What now? We have the transaction initiated and signed. Now, we just need to run a couple of checks for security and release the funds.
function withdraw(uint256 _id) private {
require(address(this).balance >= transactions[_id].amount);
require(
transactions[_id].signedByOwnerOne &&
transactions[_id].signedByOwnerTwo
);
require(transactions[_id].amount != 0);
transactions[_id].to.transfer(transactions[_id].amount);
transactions[_id].amount = 0;
}You check if there are enough MATICs in the wallet’s balance. Then a require() to ensure that the transaction is signed by the owners. Finally, if the amount of MATICs is not zero, release the funds to the designated address. Then set the amount to zero to mark that the money is spent (and it is useful in your frontend in case you want to show pending transactions - you can search for transactions with amount > 0).

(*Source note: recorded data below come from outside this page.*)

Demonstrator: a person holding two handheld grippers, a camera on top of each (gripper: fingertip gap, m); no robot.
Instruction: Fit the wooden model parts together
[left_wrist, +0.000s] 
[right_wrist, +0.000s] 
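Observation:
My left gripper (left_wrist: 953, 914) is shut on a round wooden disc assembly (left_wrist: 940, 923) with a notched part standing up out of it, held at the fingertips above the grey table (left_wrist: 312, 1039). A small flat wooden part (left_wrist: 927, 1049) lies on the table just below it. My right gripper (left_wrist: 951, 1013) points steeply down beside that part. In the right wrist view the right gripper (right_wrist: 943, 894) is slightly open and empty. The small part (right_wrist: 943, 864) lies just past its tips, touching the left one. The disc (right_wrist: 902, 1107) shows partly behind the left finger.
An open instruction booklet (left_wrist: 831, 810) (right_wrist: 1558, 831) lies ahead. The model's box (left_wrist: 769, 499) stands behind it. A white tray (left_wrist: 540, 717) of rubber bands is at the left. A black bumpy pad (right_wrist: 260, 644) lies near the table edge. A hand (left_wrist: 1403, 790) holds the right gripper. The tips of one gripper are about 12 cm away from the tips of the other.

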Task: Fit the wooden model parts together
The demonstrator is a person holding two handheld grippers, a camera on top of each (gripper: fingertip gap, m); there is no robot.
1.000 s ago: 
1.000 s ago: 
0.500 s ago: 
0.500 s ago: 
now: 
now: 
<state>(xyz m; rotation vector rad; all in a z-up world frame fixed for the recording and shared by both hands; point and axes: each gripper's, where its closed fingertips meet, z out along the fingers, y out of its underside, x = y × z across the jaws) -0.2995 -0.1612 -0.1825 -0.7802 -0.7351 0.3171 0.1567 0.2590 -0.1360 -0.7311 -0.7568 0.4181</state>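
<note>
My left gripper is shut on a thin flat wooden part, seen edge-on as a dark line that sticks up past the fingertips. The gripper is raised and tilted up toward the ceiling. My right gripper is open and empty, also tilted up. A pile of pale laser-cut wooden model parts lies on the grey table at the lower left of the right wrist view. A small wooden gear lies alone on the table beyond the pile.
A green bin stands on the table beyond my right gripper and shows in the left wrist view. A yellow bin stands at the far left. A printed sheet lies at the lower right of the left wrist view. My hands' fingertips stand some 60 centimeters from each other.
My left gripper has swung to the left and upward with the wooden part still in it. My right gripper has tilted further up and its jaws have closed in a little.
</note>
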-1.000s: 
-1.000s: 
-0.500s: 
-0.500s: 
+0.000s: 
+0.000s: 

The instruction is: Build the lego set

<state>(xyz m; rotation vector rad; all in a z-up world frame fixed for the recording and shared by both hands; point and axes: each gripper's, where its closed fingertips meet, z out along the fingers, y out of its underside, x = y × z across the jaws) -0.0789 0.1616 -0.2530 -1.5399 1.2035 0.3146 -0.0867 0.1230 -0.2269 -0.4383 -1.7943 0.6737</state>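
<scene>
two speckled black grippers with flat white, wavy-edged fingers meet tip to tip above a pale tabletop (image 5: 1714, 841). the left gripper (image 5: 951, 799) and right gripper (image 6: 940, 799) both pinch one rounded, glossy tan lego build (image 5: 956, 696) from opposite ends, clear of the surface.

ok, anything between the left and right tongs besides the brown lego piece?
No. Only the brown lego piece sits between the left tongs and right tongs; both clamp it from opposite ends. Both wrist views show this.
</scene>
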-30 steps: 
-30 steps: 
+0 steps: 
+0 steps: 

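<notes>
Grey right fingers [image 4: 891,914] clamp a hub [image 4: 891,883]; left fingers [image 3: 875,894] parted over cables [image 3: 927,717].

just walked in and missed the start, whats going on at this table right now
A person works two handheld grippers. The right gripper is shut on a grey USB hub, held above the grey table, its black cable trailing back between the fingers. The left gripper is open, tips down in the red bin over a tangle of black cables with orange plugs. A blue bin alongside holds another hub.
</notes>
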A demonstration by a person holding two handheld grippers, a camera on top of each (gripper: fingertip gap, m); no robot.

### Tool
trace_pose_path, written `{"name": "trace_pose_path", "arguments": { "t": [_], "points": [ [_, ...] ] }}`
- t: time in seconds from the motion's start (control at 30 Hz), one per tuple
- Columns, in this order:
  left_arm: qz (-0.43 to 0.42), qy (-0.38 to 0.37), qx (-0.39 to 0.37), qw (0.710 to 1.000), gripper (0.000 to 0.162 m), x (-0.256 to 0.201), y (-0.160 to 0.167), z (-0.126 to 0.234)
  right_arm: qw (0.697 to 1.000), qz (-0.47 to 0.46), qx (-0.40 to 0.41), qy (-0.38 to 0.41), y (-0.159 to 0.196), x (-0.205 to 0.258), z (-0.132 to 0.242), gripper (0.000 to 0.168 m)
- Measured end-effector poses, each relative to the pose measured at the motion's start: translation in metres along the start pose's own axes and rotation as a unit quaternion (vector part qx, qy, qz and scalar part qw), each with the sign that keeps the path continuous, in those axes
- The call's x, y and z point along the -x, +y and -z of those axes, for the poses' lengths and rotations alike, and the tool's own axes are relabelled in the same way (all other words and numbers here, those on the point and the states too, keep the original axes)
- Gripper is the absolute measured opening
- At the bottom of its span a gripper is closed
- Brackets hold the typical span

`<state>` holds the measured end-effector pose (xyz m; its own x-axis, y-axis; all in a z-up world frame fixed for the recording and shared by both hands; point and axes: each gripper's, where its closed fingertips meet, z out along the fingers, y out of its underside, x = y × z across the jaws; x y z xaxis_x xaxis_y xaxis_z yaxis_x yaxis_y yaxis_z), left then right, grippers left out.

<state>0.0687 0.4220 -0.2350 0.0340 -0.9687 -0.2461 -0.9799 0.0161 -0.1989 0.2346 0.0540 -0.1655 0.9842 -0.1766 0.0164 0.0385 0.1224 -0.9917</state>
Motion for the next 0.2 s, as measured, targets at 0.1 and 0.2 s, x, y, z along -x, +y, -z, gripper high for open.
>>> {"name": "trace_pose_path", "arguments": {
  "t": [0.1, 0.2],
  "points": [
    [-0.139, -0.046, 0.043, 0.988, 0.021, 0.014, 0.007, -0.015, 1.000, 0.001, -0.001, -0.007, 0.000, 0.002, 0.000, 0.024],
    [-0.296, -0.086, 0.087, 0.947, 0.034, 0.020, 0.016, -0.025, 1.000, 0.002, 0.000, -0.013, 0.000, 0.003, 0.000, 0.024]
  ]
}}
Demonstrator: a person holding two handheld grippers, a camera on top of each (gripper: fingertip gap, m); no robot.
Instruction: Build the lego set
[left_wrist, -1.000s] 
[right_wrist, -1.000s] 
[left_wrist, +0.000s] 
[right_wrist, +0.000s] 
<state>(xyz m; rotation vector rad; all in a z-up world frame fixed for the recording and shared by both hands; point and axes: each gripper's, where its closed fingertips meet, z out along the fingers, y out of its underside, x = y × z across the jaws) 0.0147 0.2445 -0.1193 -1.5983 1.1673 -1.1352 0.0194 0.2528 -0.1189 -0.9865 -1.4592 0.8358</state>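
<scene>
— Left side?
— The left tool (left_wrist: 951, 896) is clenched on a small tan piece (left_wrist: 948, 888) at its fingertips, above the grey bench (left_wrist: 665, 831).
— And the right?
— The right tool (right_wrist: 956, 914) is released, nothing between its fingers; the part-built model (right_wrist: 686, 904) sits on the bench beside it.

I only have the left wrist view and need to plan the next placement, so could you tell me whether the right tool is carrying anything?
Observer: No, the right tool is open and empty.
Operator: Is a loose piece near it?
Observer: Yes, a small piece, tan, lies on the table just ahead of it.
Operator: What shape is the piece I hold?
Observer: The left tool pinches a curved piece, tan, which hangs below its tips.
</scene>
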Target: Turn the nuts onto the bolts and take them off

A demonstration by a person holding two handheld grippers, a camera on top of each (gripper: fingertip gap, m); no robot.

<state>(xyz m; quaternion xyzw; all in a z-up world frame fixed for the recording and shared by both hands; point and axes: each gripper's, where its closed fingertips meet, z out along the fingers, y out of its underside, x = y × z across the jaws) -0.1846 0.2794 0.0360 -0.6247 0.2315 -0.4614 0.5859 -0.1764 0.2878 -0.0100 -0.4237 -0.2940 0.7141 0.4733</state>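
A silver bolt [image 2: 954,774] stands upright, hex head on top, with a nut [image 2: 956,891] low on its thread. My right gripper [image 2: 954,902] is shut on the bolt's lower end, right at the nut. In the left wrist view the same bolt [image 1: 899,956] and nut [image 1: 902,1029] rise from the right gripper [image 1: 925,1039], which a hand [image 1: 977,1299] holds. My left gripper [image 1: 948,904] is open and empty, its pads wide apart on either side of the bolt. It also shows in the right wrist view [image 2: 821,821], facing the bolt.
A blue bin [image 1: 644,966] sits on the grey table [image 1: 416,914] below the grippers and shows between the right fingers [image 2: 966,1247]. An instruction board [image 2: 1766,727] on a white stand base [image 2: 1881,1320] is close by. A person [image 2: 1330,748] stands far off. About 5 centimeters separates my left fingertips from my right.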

It is always beneficial to add utility functions that you think can be useful.
receive() external payable {}
function getBalance() public view returns (uint256) {
return address(this).balance;
}
function getTransactions() public view returns (Transaction[] memory) {
return transactions;
}Note that solidity gives you a getter function for all public state fields for free. So we have a getter function for transactions. This implies that the getTransactions function is useless, right? Well not exactly, getters for arrays expect a specific index and return only the element in that index. Meanwhile, getTransactions returns the whole array at once thanks to ABIEncoderV2. So, now you have written a MultiSig wallet on Polygon! Feel free to deploy it, send it some MATICs, try it, and build on it. Happy coding!